The USA will face the Maori Saturday night at PPL Park in Chester, Pa., and they will face a huge challenge, or, to be more accurate, a series of challenges:
1. It’s a sellout. Anecdotal evidence suggests standing room only tickets are being scalped for well above their face value. This is unprecedented in American rugby. This could be good news for the USA, because they will play in front of just under 19,000 fans. However, how many of us believe these are all USA fans buying the tickets.
It’s likely that a large proportion of ticket-holders are New Zealander ex-pats, starved of a live performance by their national team (the full All Blacks haven’t played in the USA for 100 years), are flooding in to see the Maori. This means that a vocal chunk of the fans will be against the USA.
2. The Eagles are without some key players. USA nay-sayers are often quick to point out when a pro national team is without some stars, but they overlook the fact that the USA, with less depth, often has to play without some important players. The USA lineup for Saturday is a good one, but Chris Wyles, Samu Manoa, Brian Doyle, Lou Stanfill, Taku Ngwneya, and Blaine Scully are all absent (true, Ngwenya was just not picked, but still). That’s a whole lot of experience, skill, power and speed to be without.
3. The Maori know each other fairly well and are implementing a successful game plan, while the USA team has some new faces, and the team is in the middle of implementing a changed game plan with a new coaching staff.
How can these obstacles be overcome? First off, the Eagles have to punch the Maori in the mouth. OK, not literally, but the USA players need to be aggressive, very aggressive. They need to make every point of contact exceedingly unpleasant for the tourists. This will do two things – set the Maori on their heels for a moment, and get the crowd behind them.
Second, they have to get the referee on their side. The good news is, Federico Anselmu isn’t refereeing this game. Anselmi reffed the Maori v. Canada game, and he let some things go for the tourists in that match, and has demonstrated himself to be not a friend of the USA in previous encounters. Canadian Chris Assmus has this game. Now, what the USA has to do is ruck with perfection and power, forcing the Maori to come in from the side (they scored a try doing that) or to flop on the ball.
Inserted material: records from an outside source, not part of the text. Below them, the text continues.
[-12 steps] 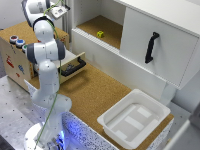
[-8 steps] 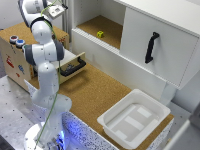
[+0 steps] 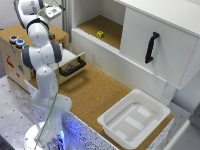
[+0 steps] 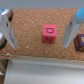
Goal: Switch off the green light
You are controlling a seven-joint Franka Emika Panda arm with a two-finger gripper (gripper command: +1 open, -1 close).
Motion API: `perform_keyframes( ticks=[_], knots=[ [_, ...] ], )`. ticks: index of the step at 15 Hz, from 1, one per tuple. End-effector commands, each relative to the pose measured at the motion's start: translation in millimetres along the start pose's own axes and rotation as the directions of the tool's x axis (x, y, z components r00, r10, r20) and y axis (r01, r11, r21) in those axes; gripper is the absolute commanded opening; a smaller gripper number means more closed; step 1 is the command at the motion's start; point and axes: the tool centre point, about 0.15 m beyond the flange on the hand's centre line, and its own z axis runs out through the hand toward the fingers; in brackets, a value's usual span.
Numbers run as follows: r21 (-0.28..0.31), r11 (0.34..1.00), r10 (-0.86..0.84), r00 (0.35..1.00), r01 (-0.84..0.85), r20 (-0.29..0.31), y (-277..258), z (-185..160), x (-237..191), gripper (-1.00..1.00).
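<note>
Your gripper [image 4: 39, 31] is hanging with its jaws spread wide and nothing between them. In the wrist view you are looking down on a pink cube [image 4: 49, 33] lying on cork between the two fingers [image 4: 7, 31], touching neither; a purple block [image 4: 80, 43] is showing just beside one finger. The green light itself cannot be made out; red [image 3: 13, 38] and blue [image 3: 19, 42] buttons are sitting at the wooden box's [image 3: 10, 60] top corner, at the exterior view's left.
</note>
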Motion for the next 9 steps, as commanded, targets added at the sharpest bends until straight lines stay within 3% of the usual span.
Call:
perform_keyframes(
  ticks=[1,5,9],
  knots=[
    [-0.055,0.998,0.022,0.99,-0.03,-0.138,-61,20,-8,1.0],
    [-0.057,0.992,0.106,0.99,-0.111,-0.098,-85,5,18,1.0],
    [-0.014,0.984,0.177,0.983,-0.178,-0.057,-98,2,35,1.0]
  ],
)
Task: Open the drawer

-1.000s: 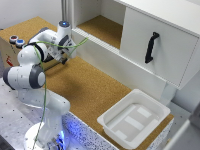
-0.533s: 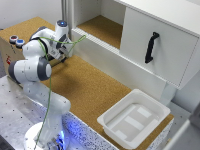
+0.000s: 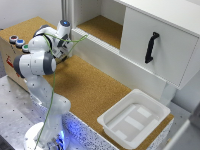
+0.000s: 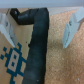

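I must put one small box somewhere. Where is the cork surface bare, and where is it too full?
Bare cork lies between the robot arm and the white tray, along the white cabinet. The open shelf also looks bare. It is crowded around the arm, beside the button box.

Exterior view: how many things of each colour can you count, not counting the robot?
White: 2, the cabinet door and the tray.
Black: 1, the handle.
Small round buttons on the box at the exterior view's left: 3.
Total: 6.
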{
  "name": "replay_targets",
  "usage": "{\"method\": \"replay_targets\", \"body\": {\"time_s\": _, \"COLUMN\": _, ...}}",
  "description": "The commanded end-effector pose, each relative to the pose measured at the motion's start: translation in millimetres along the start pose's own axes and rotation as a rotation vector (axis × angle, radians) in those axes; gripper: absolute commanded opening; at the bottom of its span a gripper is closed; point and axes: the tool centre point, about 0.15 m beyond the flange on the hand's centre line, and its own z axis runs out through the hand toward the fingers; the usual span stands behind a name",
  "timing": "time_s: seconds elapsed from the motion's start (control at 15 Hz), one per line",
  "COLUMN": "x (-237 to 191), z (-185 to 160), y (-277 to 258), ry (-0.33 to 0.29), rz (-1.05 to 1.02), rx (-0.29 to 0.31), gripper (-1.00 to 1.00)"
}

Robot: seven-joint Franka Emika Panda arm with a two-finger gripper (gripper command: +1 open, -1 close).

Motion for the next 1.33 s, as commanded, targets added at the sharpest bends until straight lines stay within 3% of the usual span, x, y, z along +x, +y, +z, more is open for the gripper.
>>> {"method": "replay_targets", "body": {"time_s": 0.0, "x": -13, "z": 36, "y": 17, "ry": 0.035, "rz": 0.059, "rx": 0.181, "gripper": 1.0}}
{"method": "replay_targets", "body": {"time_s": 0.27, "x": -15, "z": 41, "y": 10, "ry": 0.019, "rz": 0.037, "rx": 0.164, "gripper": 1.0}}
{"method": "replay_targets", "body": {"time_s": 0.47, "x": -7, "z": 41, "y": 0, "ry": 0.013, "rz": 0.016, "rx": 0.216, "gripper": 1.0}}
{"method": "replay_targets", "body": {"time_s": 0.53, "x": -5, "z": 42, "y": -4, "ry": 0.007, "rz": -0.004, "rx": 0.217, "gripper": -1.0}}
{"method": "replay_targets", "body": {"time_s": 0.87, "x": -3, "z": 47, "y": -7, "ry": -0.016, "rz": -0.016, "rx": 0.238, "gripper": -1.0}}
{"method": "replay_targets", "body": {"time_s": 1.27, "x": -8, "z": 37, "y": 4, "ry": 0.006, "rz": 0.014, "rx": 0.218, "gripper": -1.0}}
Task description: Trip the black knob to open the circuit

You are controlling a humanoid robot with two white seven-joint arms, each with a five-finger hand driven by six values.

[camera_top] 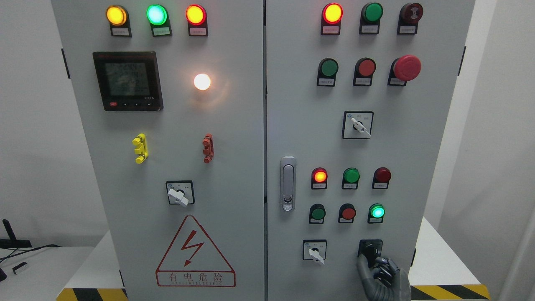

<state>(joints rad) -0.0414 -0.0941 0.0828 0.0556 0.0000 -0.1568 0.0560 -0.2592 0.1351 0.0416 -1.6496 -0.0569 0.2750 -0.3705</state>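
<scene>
R hand (382, 274) at bottom right of cabinet (234, 125), fingers (363, 262) curled on black knob (371, 251), gripping it. White switch (314, 252) just left.

**Black knob: lower right of right door**

Black knob (370, 250) sits on a square black plate at the bottom right of the cabinet's right-hand door, just right of a white-handled selector on the same row and below the lit green lamp. Mounted flat on the grey panel. Mostly covered: the right hand (382, 271), grey-gloved, comes up from the bottom edge with its fingers closed around the knob. Pointer position can't be read, and no markings are legible around it.
</scene>
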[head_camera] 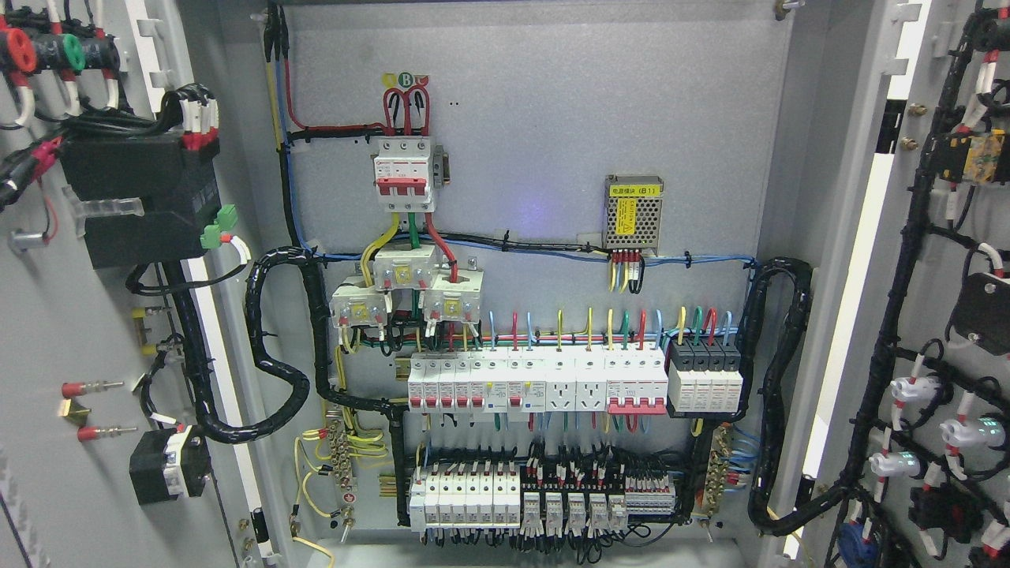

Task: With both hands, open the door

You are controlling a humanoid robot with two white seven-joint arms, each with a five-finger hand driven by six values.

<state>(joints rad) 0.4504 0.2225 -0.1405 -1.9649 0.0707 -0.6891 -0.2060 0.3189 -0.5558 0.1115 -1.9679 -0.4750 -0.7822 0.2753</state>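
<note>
Both doors of a grey electrical cabinet stand swung wide. The left door (55,331) shows its inner face at the picture's left, carrying a black box and wiring. The right door (931,260) shows its inner face at the right, with black cable bundles and indicator lamps. Between them the cabinet's back panel (552,126) lies fully exposed. Neither of my hands nor arms appears anywhere in the head view.
On the back panel sit a red-and-white main breaker (404,173), a small mesh power supply (633,213), a row of breakers (536,383) and terminal blocks (544,501). Thick black cable looms (272,371) loop from the panel to each door.
</note>
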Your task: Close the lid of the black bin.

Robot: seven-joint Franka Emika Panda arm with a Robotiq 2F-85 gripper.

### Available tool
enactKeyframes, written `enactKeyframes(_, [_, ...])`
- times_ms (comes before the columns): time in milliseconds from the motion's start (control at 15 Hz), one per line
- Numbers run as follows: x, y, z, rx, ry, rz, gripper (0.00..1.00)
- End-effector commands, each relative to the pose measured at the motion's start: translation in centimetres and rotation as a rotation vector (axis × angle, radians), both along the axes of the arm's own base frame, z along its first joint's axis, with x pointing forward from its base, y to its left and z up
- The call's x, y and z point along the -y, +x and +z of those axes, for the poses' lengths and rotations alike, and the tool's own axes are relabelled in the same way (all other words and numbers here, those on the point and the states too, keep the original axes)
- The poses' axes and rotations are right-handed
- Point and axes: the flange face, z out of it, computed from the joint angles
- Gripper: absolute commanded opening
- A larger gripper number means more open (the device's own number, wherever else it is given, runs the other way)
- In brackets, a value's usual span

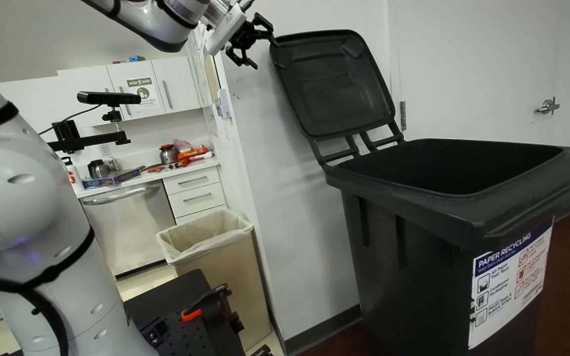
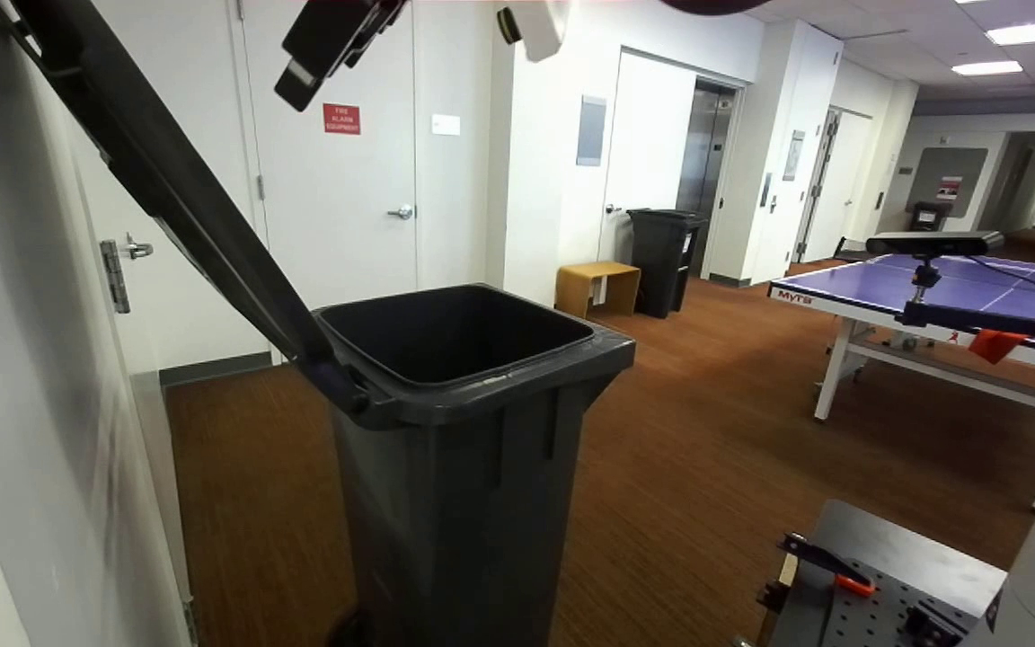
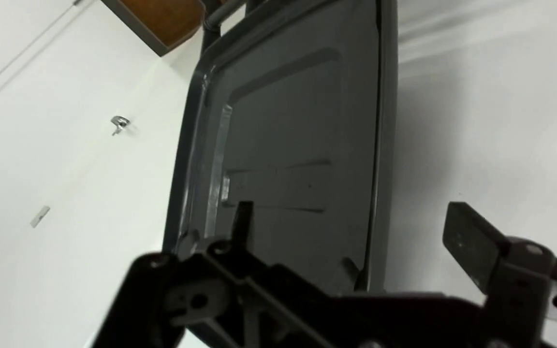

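Observation:
The black bin stands open in an exterior view, its white-and-blue label facing front; it also shows in an exterior view. Its lid is swung up and leans back near the white wall, joined by two hinge arms. The lid also shows edge-on in an exterior view. My gripper is open at the lid's upper corner; one fingertip overlaps that corner, and I cannot tell if it touches. In the wrist view, my open gripper has one finger over the lid's inner face and the other beyond its edge.
A beige bin with a liner stands by the wall's end. The white wall is close behind the lid. A black perforated plate lies at the robot's base. A ping-pong table stands farther off.

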Motion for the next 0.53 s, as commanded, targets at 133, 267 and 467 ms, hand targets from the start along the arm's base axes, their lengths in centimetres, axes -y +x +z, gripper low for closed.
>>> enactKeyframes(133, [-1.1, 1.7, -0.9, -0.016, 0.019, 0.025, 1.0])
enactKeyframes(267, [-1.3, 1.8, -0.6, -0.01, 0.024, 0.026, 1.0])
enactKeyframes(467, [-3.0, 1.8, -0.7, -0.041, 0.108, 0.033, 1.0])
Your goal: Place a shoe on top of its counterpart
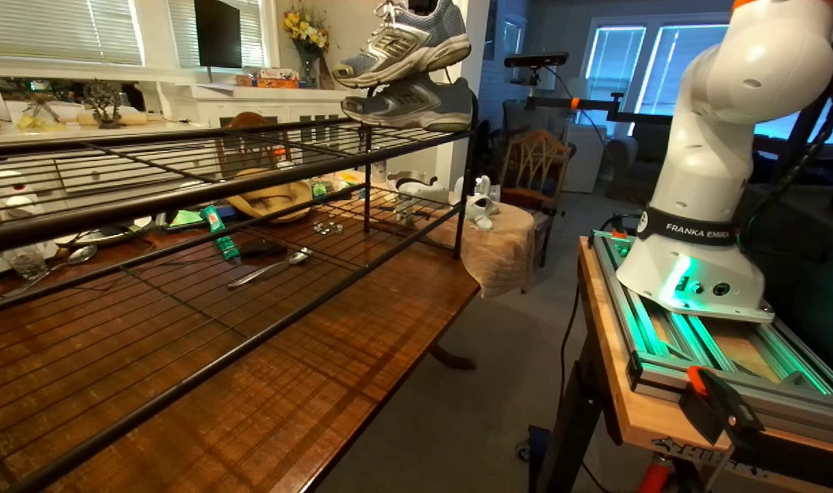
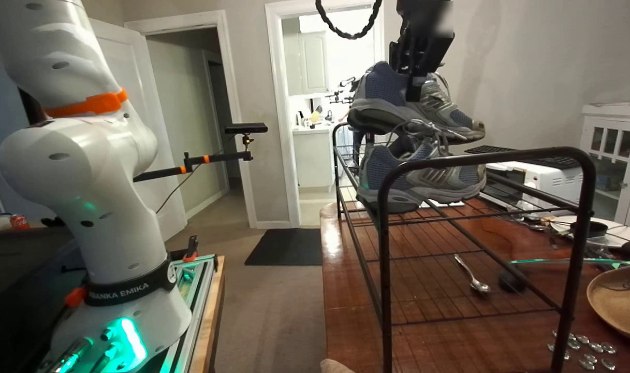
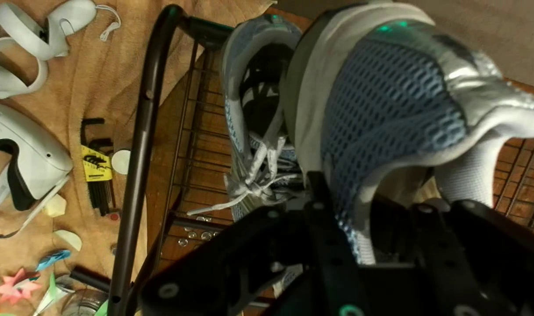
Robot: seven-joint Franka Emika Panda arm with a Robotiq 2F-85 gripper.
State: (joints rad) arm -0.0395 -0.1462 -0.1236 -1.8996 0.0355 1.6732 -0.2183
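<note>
- At the end effector [image 3: 371,206]: clasps the shoe [image 3: 389,92] by one side wall near the collar, holding it aloft with toe dipped slightly.
- Just below: overlaps the counterpart [image 2: 423,181] in both exterior views, with no clear gap (cannot tell whether touching).
- Along the long axes: runs roughly parallel to the counterpart, with toes of both aimed away from the arm's base [image 2: 138,305].
- To the left in the wrist view: shows the counterpart beside the shoe, toward the end bar [image 3: 140,145] (perhaps exaggerated by perspective); probably calls for a small sideways shift that way, then lowering and release.
- Farther down: needs to settle on that counterpart, resting upright on top of the rack [image 2: 577,248], standing in turn on the counter [image 2: 348,311].
</note>
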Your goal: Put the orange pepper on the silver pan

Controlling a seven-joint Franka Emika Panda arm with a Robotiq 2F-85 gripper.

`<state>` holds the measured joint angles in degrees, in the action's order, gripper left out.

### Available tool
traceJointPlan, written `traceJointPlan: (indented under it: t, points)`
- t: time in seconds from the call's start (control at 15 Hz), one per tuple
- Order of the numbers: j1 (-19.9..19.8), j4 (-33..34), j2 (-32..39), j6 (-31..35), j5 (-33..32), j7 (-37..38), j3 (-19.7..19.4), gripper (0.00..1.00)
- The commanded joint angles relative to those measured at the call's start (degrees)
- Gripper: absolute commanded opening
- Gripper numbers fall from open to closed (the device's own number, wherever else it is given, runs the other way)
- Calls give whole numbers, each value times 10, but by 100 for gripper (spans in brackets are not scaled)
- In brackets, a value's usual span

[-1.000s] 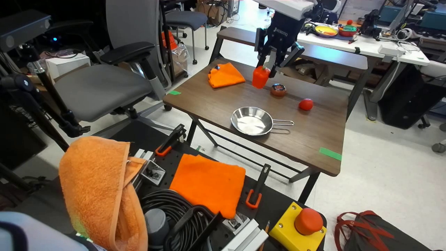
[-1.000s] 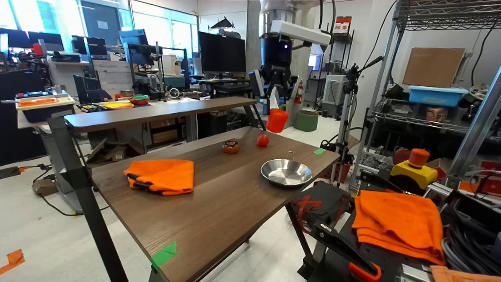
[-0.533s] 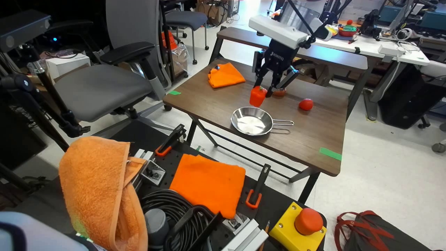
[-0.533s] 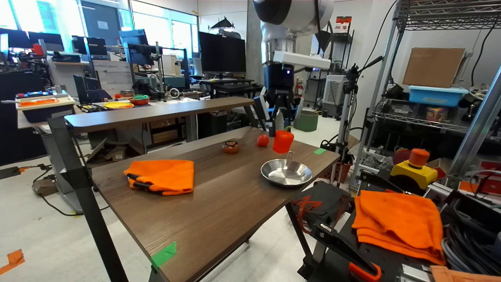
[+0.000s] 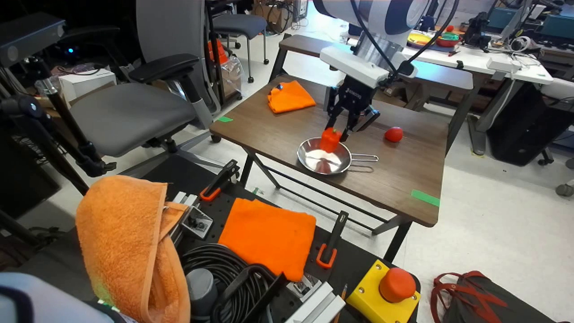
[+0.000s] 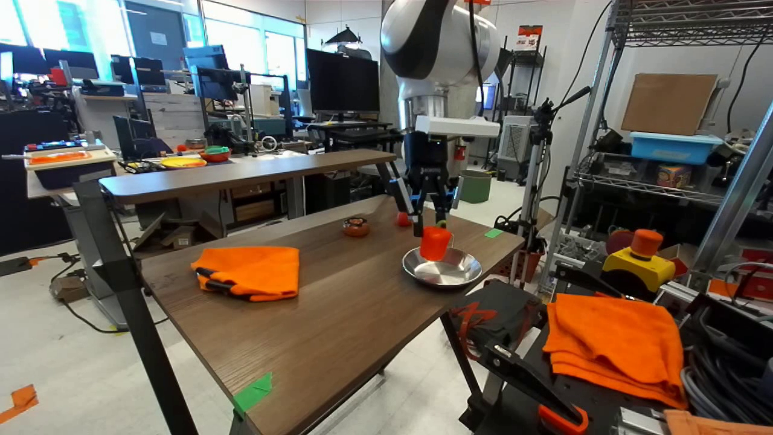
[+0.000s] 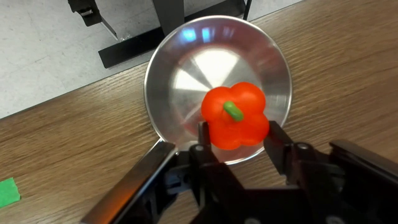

Then, if Assmus penalizes that, the Eagles have to make it count with penalties. Kick a few over the posts, and the game changes.
Third, make the later penalties turn into tries. That means there has to be patience coupled with desire, smart body position coupled with skills and intelligence.
Fourth. No turnovers. The Maori will want to get turnover ball and send it wide as quickly as possible – watch out Seamus Kelly, Luke Hume and Tim Maupin, as well as Peter Dahl and Todd Clever. Those guys have to be ready, and the backs have to stay to their assignments and can get sucked in.
But … even better would be, no turnovers at all.
It is actually possible for the USA to win this game. They do have some exciting players, and have shown signs that they might be putting together an improved approach. But it’s going to be very difficult. What I do think is a more reachable goal is to play, and play hard. Give the fans something to yell about. Give those Kiwi fans a reason to cringe.
If this is a game; if it’s entertaining, and competitive; if referee Assmus lets the game flow and play advantage smartly; if the referee decides against sucking up to the establishment by battering the hosts with his whistle; if both teams score some nice tries and the new rugby fans on Fox Soccer Plus like what they see, then this will be a great day.
Chris Assmus has to do his part by letting the game move. The Maori have to do their part by not killing the ball and playing rugby. And the USA have to do their part, by bringing a power and a precision the fans really, really want to see.